When the Hale Telescope's 5-meter (200-inch) mirror was trucked to its final destination atop Palomar Mountain in November 1947, it inched its way over a winding, 258-kilometer (160-mile) route at an average speed of 15 km (9.3 miles) per hour. The two-day affair shut down roads and enthralled a nation eager for news about the construction of the world's largest telescope.
Perhaps we've become jaded. More than a half-century later, astronomers last week used the same tender loving care when moving the world's largest monolithic telescope mirror. But no one seemed to notice. From October 23rd to 30th, a team of astronomers, engineers, police, and heavy-load specialists trucked the first of the Large Binocular Telescope's twin 8.4-meter mirrors from the University of Arizona's Mirror Lab in Tucson to the 3,190-meter (10,480-foot) Emerald Peak summit of Mount Graham. The two-stage operation required five months of preparation.
The first phase began on October 23rd, when the 16-metric-ton mirror and its 33.5-metric-ton steel transport box were loaded onto a truck at the Mirror Lab. Early the next morning, the truck hauled the assembly to the Mount Graham International Observatory base camp near the Pinaleno Mountains. The mirror and its 25-vehicle police escort averaged 72 kph as the convoy traversed 196 km.
The second and more arduous phase took place from October 27th to 30th. On the 27th the mirror was placed on a massive trailer, and for the next three days the trailer climbed 2,400 meters on a gravel road called Swift Trail at the snail-like pace of 1.6 kph. The trailer rode on 48 wheels, each with its own independent hydraulic system to maintain the mirror's upright posture as the trailer negotiated 47 km of winding road and narrow, hairpin turns.

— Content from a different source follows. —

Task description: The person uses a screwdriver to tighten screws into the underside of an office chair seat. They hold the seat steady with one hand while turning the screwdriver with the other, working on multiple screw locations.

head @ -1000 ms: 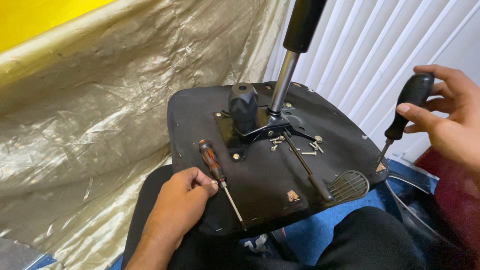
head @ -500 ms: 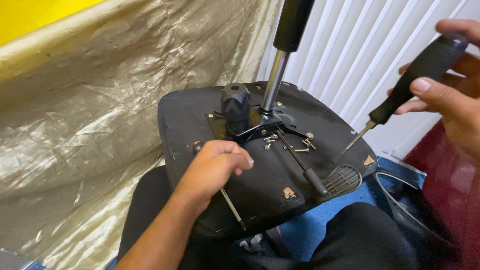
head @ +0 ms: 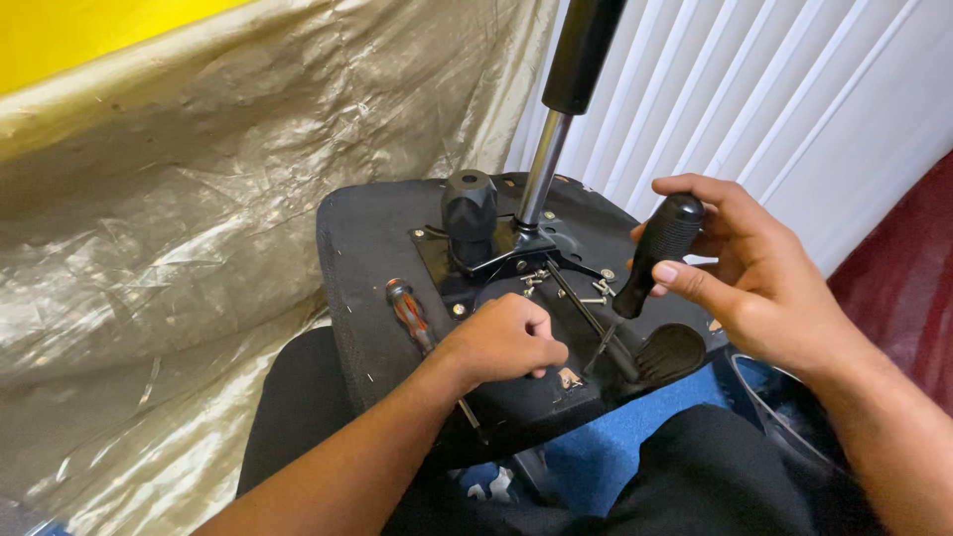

Telescope assembly supervisor J. T. Williams inspected every foot of Swift Trail beforehand, and observatory and Arizona Department of Transportation staffers smoothed over bumps and ruts in the gravel.
With the transport successfully completed, the mirror is scheduled to see first light in the summer of 2004. The Mirror Lab will soon begin polishing the second 8.4-meter mirror, which should reach Emerald Peak in early 2005. The two mirrors will operate in tandem as an interferometer, making the Large Binocular Telescope one of the premier optical observatories in the world.